= What is required =
A verbatim copy of every entry is required. Produce it now.

· · · ·

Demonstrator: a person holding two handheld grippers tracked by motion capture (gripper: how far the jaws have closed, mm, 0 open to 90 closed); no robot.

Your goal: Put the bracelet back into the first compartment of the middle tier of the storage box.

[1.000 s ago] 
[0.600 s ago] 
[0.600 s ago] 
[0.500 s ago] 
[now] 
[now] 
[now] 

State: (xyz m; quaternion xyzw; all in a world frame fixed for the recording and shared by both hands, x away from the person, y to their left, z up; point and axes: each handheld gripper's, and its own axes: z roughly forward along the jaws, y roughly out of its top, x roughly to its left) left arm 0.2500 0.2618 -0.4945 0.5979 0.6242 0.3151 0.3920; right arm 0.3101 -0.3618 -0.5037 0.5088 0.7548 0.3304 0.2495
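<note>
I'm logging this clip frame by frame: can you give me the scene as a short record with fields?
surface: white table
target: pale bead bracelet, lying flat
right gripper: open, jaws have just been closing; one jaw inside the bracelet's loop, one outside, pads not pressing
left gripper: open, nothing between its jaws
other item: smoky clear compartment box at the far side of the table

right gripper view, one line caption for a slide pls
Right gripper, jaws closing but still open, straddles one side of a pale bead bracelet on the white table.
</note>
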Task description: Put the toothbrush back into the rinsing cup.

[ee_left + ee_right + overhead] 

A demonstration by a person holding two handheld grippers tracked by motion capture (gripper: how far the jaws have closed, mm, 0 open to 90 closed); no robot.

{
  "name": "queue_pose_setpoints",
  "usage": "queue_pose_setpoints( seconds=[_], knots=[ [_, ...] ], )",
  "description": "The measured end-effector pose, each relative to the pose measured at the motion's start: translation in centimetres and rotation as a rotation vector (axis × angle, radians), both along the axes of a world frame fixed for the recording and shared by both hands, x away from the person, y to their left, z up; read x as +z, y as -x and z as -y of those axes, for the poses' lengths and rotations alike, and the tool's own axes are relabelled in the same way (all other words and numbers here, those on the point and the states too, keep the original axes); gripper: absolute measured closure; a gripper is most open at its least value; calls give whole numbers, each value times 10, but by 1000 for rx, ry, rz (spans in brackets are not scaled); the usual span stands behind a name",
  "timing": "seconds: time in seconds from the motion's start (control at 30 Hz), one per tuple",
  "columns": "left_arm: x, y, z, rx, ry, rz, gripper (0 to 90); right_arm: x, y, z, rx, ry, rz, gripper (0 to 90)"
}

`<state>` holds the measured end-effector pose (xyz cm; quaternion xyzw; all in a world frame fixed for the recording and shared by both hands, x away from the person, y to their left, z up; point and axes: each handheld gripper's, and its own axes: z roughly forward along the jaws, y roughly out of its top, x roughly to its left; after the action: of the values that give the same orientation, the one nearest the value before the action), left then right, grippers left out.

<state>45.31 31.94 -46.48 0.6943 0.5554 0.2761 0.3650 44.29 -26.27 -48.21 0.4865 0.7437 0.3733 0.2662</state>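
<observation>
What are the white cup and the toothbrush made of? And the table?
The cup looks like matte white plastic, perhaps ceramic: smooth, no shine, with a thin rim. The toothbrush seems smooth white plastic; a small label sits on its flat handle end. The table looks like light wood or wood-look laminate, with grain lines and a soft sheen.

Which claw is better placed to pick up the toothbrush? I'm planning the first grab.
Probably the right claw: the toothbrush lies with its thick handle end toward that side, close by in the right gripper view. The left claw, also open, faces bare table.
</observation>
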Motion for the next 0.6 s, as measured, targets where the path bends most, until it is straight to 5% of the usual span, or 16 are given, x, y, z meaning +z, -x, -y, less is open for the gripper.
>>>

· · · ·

= Result for this task =
Demonstrator: a person holding two handheld grippers tracked by motion capture (gripper: how far the jaws have closed, mm, 0 open to 90 closed); no robot.

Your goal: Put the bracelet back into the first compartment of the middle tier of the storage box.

[1.000 s ago] 
[0.600 s ago] 
[0.600 s ago] 
[0.500 s ago] 
[now] 
[now] 
[now] 

State: (xyz m; quaternion xyzw; all in a world frame fixed for the recording and shared by both hands, x away from the person, y to their left, z up; point and axes: each handheld gripper's, and its own axes: z roughly forward along the jaws, y roughly out of its top, x roughly to its left) left arm 0.2500 0.2618 -0.4945 0.5979 0.6242 0.3151 0.3920; right arm 0.3101 -0.3618 -0.5037 0.5088 0.7548 0.3304 0.2495
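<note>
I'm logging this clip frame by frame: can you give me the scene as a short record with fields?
surface: white table
target: pale bead bracelet, lying flat
right gripper: open, jaws have just been closing; one jaw inside the bracelet's loop, one outside, pads not pressing
left gripper: open, nothing between its jaws
other item: smoky clear compartment box at the far side of the table

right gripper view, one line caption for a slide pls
Right gripper, jaws closing but still open, straddles one side of a pale bead bracelet on the white table.
</note>
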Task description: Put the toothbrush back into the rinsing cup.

[ee_left + ee_right + overhead] 

A demonstration by a person holding two handheld grippers tracked by motion capture (gripper: how far the jaws have closed, mm, 0 open to 90 closed); no robot.

{
  "name": "queue_pose_setpoints",
  "usage": "queue_pose_setpoints( seconds=[_], knots=[ [_, ...] ], )",
  "description": "The measured end-effector pose, each relative to the pose measured at the motion's start: translation in centimetres and rotation as a rotation vector (axis × angle, radians), both along the axes of a world frame fixed for the recording and shared by both hands, x away from the person, y to their left, z up; read x as +z, y as -x and z as -y of those axes, for the poses' lengths and rotations alike, and the tool's own axes are relabelled in the same way (all other words and numbers here, those on the point and the states too, keep the original axes); gripper: absolute measured closure; a gripper is most open at its least value; calls give whole numbers, each value times 10, but by 1000 for rx, ry, rz (spans in brackets are not scaled); the usual span stands behind a name",
  "timing": "seconds: time in seconds from the motion's start (control at 30 Hz), one per tuple",
  "columns": "left_arm: x, y, z, rx, ry, rz, gripper (0 to 90); right_arm: x, y, z, rx, ry, rz, gripper (0 to 90)"
}

`<state>` holds the measured end-effector pose (xyz cm; quaternion xyzw; all in a world frame fixed for the recording and shared by both hands, x away from the person, y to their left, z up; point and axes: each handheld gripper's, and its own axes: z roughly forward along the jaws, y roughly out of its top, x roughly to its left; after the action: of the values that give the same orientation, the one nearest the value before the action), left then right, grippers left out.

<state>45.31 31.94 -46.48 0.6943 0.5554 0.2761 0.3650 44.29 -26.27 -48.21 0.4865 0.7437 0.3733 0.2662</state>
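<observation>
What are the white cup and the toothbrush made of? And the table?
The cup looks like matte white plastic, perhaps ceramic: smooth, no shine, with a thin rim. The toothbrush seems smooth white plastic; a small label sits on its flat handle end. The table looks like light wood or wood-look laminate, with grain lines and a soft sheen.

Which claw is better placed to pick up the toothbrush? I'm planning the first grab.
Probably the right claw: the toothbrush lies with its thick handle end toward that side, close by in the right gripper view. The left claw, also open, faces bare table.
</observation>
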Motion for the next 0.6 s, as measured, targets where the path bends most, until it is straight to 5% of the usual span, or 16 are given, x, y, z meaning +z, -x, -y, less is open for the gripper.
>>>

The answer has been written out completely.